→ Material provided
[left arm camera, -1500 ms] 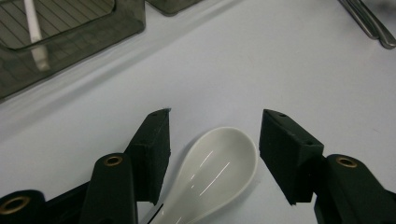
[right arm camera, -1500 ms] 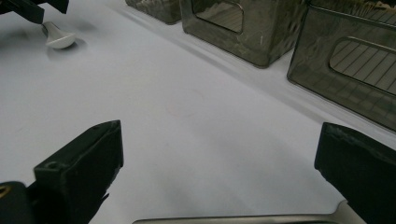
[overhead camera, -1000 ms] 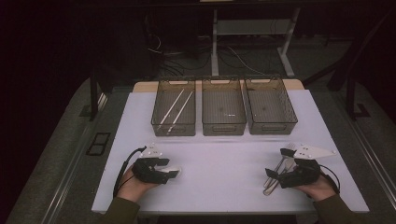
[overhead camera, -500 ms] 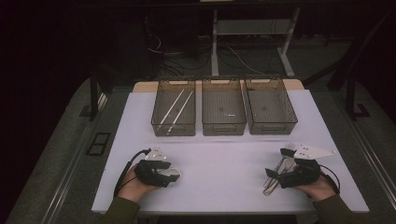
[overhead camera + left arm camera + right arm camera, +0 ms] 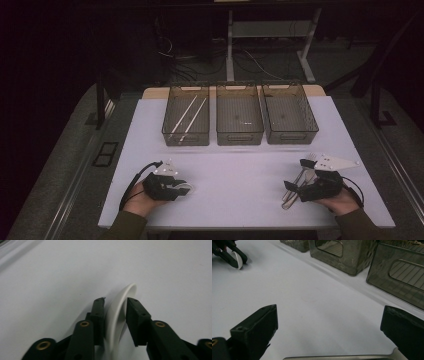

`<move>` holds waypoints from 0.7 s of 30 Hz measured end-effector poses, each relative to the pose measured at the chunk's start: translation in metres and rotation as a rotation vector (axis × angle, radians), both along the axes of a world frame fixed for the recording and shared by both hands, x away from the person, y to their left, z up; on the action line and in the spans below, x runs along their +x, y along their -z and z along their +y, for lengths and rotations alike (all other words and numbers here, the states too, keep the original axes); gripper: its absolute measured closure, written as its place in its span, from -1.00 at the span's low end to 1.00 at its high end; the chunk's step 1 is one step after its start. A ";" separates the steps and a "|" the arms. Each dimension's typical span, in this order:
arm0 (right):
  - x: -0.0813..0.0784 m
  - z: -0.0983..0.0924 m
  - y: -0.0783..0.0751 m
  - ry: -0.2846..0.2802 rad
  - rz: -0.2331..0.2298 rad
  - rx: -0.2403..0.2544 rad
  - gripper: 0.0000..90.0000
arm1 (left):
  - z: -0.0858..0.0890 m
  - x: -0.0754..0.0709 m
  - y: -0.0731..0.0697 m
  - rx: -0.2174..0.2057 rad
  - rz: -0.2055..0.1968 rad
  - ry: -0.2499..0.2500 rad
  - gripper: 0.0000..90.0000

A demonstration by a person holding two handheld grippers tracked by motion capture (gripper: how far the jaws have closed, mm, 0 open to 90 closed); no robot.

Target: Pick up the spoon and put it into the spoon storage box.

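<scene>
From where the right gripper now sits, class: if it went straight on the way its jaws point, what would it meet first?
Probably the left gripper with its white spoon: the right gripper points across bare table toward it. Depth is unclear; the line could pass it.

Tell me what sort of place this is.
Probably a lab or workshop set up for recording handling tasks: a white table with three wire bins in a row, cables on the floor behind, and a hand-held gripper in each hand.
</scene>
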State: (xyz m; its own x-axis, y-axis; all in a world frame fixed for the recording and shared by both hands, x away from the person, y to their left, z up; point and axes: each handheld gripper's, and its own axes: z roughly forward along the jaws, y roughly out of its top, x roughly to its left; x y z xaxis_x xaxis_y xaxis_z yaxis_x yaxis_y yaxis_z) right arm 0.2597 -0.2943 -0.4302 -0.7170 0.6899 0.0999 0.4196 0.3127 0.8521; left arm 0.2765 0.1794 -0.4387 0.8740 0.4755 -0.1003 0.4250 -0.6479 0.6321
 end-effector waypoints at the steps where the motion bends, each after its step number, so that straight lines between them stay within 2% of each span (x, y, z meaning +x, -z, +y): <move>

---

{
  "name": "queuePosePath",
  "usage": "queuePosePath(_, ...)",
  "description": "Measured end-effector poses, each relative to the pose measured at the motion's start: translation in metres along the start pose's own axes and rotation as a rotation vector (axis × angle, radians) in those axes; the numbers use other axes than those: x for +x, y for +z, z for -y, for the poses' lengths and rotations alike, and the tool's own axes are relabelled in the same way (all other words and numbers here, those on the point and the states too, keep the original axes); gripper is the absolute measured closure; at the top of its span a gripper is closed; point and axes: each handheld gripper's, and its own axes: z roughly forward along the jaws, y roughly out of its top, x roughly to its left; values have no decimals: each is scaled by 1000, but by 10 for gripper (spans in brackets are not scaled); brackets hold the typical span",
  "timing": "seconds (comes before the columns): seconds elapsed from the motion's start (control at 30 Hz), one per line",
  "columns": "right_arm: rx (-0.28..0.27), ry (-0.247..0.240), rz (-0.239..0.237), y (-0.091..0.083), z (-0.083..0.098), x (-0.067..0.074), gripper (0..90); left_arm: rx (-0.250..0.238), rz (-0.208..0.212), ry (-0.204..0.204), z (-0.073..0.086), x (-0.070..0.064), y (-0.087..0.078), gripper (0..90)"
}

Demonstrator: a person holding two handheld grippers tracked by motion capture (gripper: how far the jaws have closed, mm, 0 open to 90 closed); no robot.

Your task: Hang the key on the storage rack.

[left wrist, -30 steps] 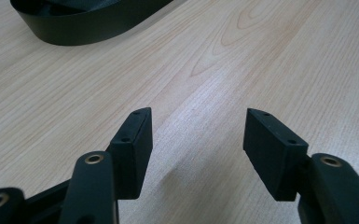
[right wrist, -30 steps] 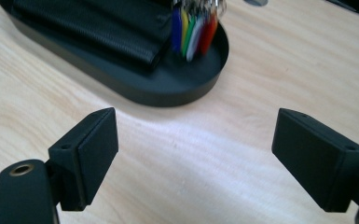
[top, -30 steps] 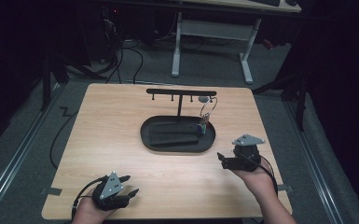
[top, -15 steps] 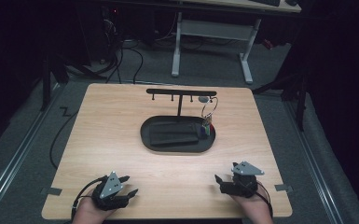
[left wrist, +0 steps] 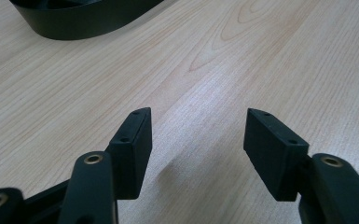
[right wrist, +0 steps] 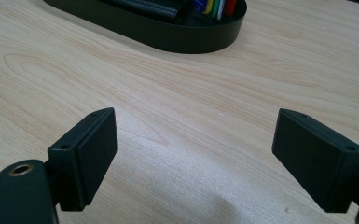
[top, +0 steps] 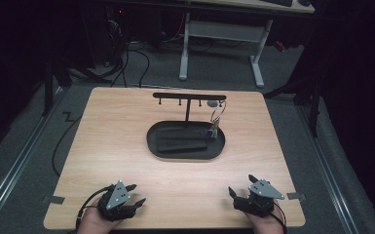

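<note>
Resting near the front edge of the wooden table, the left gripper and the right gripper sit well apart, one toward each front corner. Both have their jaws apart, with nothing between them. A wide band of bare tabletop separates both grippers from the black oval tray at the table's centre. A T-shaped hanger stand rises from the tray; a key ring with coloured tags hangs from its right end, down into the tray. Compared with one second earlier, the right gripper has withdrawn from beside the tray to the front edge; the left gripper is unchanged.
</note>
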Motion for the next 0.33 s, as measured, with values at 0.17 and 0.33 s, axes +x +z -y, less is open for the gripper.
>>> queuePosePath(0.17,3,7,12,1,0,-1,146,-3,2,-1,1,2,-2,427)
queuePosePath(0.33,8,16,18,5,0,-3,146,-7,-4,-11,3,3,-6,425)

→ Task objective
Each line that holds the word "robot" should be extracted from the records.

→ Exercise solution
A demonstration by a person holding two handheld grippers tracked by motion capture (gripper: how far the jaws have closed, mm, 0 open to 90 closed); no robot.
Demonstrator: a person holding two handheld grippers tracked by motion capture (gripper: how far the jaws have closed, mm, 0 open to 90 closed); no robot.

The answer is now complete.